What is being asked: Pull every line with "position" from the data.

Data below:
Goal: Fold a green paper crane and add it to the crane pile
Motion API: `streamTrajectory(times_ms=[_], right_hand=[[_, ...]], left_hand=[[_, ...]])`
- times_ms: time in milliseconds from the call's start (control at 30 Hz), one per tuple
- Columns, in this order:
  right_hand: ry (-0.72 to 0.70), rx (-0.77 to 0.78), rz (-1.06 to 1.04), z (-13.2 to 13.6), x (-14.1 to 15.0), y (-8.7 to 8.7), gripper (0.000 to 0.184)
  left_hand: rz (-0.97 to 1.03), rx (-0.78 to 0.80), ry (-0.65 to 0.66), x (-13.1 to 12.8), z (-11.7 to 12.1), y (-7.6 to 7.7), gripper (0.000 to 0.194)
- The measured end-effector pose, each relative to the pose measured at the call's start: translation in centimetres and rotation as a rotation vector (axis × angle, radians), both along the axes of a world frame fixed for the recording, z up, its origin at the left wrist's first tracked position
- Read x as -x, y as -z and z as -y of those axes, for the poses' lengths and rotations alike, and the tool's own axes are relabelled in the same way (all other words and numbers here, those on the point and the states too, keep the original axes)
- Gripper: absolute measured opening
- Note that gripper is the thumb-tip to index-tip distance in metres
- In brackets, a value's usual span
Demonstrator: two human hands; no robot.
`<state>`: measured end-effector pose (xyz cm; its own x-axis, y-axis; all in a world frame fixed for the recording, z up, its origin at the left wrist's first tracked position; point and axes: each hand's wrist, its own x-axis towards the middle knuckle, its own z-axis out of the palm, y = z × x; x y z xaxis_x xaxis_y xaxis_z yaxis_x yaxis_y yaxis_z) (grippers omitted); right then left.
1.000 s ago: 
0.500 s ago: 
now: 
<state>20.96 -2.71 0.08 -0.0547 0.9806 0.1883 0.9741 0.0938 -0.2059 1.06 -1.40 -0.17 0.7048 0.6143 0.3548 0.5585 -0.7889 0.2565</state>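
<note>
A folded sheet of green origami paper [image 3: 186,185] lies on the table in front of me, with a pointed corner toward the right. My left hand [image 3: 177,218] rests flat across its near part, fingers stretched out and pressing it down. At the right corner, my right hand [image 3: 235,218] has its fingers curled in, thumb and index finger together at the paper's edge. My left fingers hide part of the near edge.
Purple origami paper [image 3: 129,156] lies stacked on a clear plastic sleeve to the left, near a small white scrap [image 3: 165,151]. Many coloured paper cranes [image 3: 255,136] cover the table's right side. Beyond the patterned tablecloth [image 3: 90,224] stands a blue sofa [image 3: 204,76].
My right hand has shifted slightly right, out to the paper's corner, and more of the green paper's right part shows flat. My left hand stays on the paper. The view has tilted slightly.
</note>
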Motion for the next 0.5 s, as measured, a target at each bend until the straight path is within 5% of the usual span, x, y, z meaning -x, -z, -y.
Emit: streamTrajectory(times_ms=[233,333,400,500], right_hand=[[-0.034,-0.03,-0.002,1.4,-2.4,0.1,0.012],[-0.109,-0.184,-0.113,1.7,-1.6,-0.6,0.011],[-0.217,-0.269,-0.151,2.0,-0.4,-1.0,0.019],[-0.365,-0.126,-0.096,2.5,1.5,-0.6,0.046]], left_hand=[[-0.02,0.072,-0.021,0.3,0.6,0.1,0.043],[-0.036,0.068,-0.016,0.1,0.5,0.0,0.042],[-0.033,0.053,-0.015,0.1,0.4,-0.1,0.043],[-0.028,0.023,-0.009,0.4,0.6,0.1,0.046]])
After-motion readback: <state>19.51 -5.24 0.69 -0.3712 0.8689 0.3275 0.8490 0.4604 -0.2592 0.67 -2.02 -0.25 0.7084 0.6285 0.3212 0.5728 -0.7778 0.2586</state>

Worked solution:
- The measured end-effector pose, each relative to the pose measured at the call's start: translation in centimetres and rotation as a rotation vector (axis × angle, radians), both along the axes of a world frame fixed for the recording, z up, its origin at the left wrist's first tracked position
`<state>`: measured end-effector pose (xyz cm; its own x-axis, y-axis; all in a world frame fixed for the recording, z up, its origin at the left wrist's first tracked position; point and axes: each hand's wrist, its own x-axis towards the middle knuckle, its own z-axis out of the palm, y = z × x; x y z xaxis_x xaxis_y xaxis_z yaxis_x yaxis_y yaxis_z) (grippers omitted); right then left.

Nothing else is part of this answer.